Please repeat, from the entries that follow, the lines from the one containing "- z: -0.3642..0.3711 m" through the one containing "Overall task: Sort" exactly, adding nothing.

*Information provided:*
------------------------------
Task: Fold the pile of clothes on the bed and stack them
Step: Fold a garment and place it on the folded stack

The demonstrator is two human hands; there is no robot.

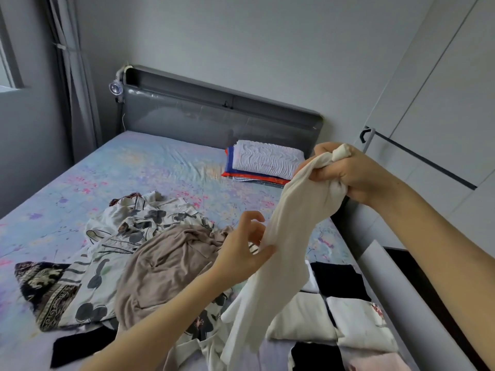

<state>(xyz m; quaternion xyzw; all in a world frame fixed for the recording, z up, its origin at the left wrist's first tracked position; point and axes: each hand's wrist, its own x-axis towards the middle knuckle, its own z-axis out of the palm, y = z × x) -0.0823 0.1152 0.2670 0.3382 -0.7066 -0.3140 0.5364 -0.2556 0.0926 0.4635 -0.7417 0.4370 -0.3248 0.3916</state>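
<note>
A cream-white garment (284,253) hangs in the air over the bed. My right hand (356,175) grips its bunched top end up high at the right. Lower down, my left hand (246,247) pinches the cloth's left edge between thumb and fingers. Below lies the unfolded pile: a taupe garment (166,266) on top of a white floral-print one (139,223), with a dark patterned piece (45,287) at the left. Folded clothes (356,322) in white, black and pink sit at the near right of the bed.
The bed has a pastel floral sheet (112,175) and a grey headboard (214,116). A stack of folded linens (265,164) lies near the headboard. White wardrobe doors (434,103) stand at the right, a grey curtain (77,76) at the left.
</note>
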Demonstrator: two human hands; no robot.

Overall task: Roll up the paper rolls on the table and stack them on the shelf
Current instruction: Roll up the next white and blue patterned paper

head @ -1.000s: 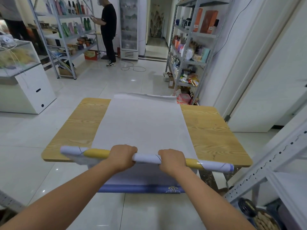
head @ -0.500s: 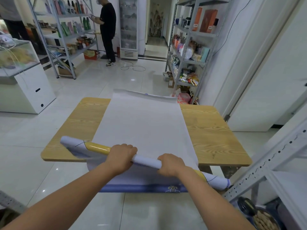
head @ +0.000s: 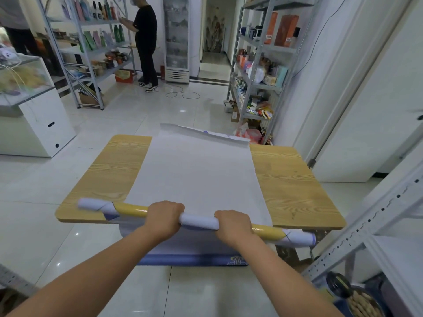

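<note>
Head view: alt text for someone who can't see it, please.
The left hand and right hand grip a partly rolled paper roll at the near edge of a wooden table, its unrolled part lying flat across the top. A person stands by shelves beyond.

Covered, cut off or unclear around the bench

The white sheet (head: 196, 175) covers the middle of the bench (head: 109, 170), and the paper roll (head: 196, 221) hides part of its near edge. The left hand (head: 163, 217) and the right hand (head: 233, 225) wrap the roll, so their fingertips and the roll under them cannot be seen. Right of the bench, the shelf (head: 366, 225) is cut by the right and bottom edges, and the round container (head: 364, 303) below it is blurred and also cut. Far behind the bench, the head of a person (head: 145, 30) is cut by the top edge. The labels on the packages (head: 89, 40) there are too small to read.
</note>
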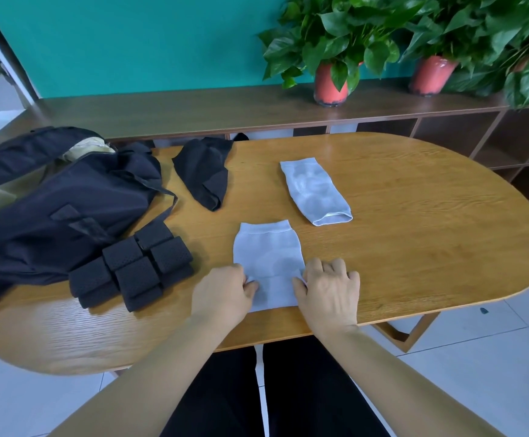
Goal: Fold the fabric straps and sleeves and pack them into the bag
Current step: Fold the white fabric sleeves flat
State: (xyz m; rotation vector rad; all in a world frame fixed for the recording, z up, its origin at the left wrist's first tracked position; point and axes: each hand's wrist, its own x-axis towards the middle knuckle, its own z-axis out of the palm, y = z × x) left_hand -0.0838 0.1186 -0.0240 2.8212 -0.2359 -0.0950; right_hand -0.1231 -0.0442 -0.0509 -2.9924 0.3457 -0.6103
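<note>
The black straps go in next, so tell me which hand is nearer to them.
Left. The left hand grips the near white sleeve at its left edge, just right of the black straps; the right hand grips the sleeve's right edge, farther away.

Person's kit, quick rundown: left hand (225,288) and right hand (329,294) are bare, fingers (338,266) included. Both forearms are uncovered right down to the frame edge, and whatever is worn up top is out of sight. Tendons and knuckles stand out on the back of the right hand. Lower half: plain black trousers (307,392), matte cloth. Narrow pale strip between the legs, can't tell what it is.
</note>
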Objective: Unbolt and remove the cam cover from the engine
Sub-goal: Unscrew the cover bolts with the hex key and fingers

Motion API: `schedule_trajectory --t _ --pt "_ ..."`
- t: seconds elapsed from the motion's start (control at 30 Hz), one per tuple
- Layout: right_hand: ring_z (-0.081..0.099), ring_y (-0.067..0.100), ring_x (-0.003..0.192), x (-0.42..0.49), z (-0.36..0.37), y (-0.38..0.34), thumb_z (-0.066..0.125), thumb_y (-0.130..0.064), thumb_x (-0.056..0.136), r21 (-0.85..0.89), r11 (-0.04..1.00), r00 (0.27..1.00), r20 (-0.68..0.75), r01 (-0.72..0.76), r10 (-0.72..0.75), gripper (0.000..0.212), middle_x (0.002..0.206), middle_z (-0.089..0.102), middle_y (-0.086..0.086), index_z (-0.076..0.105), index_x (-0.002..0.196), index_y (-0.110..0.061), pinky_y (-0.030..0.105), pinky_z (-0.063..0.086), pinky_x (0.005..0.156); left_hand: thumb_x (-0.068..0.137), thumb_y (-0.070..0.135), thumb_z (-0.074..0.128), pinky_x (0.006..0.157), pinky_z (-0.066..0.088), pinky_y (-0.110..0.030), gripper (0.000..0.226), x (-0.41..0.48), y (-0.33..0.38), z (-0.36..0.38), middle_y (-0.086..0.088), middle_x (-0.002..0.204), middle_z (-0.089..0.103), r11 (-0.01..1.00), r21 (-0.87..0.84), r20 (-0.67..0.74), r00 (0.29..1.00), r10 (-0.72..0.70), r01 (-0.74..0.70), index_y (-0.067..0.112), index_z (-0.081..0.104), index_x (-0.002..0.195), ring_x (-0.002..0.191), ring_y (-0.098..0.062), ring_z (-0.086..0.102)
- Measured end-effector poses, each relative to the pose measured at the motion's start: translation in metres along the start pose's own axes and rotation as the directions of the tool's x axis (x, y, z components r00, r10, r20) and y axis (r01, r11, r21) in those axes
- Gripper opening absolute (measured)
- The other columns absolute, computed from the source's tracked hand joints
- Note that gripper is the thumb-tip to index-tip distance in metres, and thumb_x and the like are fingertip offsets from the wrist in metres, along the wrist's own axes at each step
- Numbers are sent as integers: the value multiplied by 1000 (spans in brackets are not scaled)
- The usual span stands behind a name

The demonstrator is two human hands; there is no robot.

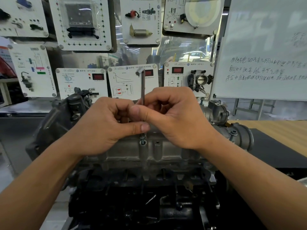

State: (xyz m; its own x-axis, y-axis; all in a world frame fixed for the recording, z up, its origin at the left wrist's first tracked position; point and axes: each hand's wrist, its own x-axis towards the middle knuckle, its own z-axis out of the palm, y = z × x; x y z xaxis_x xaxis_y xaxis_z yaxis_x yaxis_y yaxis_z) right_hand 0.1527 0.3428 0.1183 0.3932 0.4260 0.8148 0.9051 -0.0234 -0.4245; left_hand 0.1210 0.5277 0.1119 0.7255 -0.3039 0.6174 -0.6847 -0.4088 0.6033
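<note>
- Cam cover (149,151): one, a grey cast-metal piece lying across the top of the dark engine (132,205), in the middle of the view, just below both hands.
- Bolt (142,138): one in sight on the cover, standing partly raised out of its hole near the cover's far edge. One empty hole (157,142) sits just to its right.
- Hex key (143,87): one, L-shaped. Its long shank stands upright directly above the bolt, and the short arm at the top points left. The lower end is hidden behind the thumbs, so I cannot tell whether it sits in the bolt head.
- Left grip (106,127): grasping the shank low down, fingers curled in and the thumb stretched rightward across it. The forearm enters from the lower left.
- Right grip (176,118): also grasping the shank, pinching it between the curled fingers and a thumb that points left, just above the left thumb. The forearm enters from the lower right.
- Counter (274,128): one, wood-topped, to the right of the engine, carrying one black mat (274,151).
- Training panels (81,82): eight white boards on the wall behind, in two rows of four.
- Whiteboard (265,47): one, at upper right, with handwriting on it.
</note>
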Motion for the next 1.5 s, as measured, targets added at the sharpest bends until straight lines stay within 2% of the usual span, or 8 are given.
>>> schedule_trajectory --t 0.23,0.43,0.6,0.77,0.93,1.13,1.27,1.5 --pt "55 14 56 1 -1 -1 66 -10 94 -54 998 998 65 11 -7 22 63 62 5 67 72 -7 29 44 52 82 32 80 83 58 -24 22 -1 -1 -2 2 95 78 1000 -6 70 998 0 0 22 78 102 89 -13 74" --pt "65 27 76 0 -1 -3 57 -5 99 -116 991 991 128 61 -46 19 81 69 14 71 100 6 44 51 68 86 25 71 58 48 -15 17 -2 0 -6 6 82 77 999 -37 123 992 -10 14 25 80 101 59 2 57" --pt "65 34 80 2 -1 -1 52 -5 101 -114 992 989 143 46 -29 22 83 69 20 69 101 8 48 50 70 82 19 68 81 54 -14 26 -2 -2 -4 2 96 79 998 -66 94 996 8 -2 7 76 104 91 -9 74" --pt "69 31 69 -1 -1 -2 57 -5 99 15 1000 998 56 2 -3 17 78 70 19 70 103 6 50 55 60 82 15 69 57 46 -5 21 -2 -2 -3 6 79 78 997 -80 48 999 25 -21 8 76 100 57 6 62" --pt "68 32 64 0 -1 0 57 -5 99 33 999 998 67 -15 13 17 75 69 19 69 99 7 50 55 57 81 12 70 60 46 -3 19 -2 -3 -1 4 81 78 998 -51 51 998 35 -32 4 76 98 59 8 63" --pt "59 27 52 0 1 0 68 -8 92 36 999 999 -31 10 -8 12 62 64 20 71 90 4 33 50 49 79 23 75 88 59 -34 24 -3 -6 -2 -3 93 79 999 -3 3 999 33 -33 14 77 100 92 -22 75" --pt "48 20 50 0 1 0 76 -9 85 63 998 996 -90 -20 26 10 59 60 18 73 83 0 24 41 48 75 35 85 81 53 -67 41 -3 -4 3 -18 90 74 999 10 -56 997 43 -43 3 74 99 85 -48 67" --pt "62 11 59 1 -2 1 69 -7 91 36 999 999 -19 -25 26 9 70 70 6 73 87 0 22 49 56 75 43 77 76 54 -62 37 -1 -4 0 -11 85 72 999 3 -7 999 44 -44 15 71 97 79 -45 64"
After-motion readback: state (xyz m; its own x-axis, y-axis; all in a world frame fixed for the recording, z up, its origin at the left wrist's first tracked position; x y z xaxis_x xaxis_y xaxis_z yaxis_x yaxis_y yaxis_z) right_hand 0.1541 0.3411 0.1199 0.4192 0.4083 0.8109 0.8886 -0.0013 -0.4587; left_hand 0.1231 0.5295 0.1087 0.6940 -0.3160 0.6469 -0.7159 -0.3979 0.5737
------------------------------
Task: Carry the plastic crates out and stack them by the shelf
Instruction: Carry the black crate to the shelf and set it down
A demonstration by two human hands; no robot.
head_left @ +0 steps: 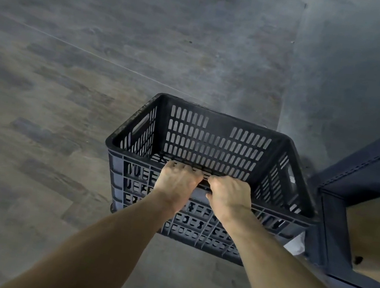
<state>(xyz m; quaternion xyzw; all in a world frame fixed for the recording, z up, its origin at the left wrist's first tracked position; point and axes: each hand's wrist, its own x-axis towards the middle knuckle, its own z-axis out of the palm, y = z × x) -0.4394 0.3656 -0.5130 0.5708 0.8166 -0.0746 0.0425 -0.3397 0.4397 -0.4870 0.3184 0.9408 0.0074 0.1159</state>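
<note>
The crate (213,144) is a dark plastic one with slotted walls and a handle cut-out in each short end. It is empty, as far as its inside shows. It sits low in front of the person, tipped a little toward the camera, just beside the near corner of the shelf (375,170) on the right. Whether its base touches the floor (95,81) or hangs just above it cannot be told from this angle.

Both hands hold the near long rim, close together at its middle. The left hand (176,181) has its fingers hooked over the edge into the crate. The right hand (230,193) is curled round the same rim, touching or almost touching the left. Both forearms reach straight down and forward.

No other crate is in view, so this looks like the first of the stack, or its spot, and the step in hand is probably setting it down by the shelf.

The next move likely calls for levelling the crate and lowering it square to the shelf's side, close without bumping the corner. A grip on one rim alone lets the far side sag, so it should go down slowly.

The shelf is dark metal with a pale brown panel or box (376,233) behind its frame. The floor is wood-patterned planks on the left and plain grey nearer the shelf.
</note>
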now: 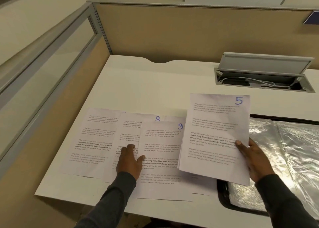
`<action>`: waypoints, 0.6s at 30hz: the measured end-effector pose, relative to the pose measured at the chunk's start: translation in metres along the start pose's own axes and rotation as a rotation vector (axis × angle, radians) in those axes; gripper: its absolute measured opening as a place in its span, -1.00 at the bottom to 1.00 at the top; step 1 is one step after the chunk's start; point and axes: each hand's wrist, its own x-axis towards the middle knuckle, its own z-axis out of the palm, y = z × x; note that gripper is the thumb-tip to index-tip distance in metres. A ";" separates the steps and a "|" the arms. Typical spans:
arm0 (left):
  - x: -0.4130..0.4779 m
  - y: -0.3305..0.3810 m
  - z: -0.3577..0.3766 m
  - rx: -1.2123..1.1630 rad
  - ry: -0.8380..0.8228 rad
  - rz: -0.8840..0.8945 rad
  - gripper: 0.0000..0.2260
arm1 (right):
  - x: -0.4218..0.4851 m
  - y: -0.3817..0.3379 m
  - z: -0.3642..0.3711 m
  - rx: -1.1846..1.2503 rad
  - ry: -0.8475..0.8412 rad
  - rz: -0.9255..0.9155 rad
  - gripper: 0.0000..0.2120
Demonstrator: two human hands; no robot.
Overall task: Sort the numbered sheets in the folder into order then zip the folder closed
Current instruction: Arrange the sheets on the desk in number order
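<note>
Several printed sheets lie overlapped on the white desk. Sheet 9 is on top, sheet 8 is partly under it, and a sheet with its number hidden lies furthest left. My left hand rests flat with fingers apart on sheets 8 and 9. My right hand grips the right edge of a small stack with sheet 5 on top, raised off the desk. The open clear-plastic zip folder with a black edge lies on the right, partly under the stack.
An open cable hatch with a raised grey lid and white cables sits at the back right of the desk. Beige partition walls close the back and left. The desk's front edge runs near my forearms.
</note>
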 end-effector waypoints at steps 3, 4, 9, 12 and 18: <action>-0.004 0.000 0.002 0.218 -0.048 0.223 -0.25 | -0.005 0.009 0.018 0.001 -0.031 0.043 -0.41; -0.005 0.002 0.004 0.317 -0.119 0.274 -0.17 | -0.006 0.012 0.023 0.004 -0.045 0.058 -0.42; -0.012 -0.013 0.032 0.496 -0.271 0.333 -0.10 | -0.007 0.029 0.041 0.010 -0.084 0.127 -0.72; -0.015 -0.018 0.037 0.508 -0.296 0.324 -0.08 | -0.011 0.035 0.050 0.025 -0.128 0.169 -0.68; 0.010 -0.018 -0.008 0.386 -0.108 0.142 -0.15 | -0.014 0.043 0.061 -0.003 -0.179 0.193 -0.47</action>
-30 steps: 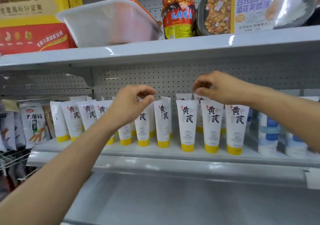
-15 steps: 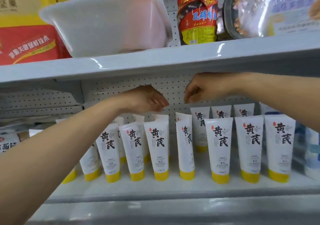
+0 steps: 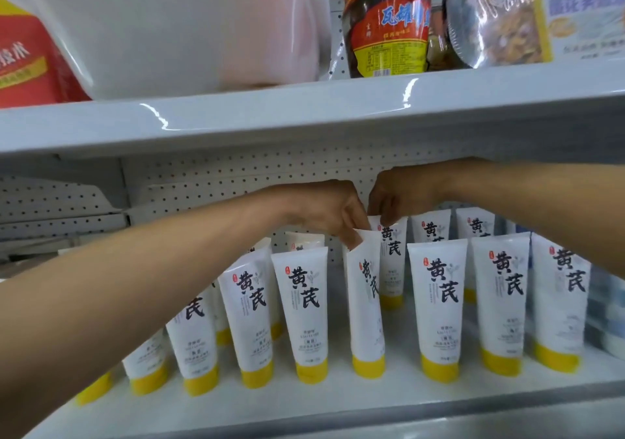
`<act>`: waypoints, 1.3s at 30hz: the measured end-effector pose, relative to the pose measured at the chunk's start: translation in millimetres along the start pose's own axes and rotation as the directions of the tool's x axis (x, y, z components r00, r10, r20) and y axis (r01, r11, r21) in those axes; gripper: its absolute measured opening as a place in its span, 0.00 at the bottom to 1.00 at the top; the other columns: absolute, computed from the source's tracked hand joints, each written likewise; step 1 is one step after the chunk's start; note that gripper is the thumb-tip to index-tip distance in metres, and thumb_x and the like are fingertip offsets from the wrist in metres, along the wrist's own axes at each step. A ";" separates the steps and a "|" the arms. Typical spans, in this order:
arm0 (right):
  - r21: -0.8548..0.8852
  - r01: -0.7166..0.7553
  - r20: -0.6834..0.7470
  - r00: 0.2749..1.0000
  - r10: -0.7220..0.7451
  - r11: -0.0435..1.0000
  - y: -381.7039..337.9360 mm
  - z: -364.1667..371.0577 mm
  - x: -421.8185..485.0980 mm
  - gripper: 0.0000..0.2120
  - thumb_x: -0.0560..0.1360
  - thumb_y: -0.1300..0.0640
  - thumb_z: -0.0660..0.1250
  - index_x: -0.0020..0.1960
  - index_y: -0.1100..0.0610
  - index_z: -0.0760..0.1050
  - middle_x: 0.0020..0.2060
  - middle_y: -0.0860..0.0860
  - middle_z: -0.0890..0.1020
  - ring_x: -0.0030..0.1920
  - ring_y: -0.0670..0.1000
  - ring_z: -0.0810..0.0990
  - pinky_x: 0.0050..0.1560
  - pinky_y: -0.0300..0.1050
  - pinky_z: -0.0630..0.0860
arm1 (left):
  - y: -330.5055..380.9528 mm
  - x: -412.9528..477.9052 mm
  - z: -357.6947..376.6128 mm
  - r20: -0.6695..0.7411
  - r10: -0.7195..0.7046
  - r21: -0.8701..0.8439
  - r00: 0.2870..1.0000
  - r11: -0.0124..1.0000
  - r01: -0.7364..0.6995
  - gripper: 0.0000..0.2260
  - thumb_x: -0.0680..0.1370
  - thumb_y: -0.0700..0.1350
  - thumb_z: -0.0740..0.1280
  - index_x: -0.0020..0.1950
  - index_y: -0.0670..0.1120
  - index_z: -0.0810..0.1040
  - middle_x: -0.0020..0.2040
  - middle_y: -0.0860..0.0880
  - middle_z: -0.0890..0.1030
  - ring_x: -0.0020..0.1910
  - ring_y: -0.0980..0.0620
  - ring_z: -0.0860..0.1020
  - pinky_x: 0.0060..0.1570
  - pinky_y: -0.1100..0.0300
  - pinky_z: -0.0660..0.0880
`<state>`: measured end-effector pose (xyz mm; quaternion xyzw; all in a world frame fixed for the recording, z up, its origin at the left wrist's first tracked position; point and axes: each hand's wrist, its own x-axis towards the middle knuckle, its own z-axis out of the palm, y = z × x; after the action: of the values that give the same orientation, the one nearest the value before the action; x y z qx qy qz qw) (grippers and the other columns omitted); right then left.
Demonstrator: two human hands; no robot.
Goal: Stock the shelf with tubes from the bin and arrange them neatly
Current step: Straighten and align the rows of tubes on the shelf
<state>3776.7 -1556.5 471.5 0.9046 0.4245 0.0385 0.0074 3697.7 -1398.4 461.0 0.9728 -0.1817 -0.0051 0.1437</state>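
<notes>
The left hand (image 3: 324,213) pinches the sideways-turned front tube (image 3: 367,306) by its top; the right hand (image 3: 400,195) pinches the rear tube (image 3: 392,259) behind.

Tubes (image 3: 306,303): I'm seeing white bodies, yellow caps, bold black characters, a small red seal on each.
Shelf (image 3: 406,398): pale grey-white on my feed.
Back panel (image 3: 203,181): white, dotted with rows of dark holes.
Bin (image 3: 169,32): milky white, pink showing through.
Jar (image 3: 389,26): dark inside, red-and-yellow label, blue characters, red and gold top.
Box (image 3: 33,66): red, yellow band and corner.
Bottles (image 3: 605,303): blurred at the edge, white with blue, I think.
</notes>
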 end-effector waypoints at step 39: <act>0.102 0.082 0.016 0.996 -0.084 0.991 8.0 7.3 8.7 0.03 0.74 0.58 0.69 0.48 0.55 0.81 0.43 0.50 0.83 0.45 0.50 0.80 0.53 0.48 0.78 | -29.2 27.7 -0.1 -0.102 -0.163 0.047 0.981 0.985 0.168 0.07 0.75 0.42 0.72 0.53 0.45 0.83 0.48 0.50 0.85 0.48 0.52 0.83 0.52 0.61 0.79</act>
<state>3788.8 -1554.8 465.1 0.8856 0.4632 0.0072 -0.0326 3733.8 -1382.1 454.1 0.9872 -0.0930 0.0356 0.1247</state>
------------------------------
*Response area:*
  - z: -0.3642..0.3711 m
  - rx: -1.1846..1.2503 rad
  - ry: -0.8475..0.8412 rad
  - rz: -0.9255..0.9155 rad
  - gripper: 0.0000..0.2120
Demonstrator: two human hands; no robot.
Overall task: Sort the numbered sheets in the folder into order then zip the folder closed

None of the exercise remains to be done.